Compare this to the databus that is used in today's cars, it really isn't even a fair comparison on cost (you don't have to have 100 wires running through different places in your car, just one bus to 100 things and signal is separated from power).

PoshBreeze|8 months ago

> I'm pretty sure that simple switch is something directly in the circuit for the fog light, and there is a dedicated wire between the fog light, the switch, and the fuse box. And if its an old Jag, those wires flake out and have to be redone at great expense.

I don't really want to get into a big debate about this as I haven't worked on Jags, but I don't believe that replacing parts of the loom is would be that expensive. Remaking an entire loom, I will admit that would expensive as that would be a custom job with a lot of labour.

> Compare this to the databus that is used in today's cars, it really isn't even a fair comparison on cost (you don't have to have 100 wires running through different places in your car, just one bus to 100 things and signal is separated from power).

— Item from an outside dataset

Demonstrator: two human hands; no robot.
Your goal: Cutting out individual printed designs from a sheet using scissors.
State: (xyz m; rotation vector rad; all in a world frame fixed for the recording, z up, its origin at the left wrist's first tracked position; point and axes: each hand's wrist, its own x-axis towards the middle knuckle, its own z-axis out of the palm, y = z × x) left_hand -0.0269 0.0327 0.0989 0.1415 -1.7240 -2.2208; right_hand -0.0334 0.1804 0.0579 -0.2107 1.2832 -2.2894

Ok fine. But the discussion was button vs touch screens and there is nothing preventing buttons being used with the newer databus design. I am pretty sure older BMWs, Mercs etc worked this way.

sokoloff|8 months ago

Depending on age, it’s more likely that the physical switch drives an electric relay and the relay switches the actual fog lamp current which could be 3-5amps per lamp, letting the manufacturer use a small gauge trigger wire to run to/from the dash and thicker wire only for the shorter high-current path.

sokoloff|8 months ago

You think you’re being ripped off for a £10 fog light switch on a ~30 year old car?

That sounds like an incredible bargain to me.

Why do you think you should pay near cost? What’s the incentive for all the people who had to make, test, box, pack, move, finance, unpack, inventory, pick, box, label, and send it to you? I can’t imagine the price between £10 and free that you’d think wasn’t a rip-off for a part that probably sells well under a 100 units per year worldwide.

PoshBreeze|8 months ago

I shouldn't have worded it that way. I wanted to stress that the £10 would have been way more than the price per unit if there was a bulk order.

As for it being a bit of a rip off yes it was a little bit. I found the same part for cheaper literally the next day.

In any-event. It isn't the important part of what I was trying to communicate.